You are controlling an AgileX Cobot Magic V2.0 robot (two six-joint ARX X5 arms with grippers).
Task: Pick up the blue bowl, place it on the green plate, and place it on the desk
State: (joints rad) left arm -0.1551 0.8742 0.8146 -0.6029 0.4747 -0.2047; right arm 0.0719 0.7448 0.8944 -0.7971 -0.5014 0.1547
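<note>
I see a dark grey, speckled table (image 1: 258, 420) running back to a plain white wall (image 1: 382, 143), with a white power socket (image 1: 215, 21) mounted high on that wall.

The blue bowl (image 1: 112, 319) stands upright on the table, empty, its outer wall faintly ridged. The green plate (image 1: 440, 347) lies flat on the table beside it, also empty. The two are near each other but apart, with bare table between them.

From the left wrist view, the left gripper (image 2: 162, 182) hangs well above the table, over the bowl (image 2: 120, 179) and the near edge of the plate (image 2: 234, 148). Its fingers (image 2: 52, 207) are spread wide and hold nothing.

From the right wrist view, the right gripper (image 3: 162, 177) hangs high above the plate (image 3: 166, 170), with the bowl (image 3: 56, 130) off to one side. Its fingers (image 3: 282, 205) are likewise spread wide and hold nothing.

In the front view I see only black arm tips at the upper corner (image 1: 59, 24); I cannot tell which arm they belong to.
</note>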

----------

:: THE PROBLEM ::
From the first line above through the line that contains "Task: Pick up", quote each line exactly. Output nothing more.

:: TASK RESULT ::
You are controlling an AgileX Cobot Magic V2.0 robot (two six-joint ARX X5 arms with grippers).
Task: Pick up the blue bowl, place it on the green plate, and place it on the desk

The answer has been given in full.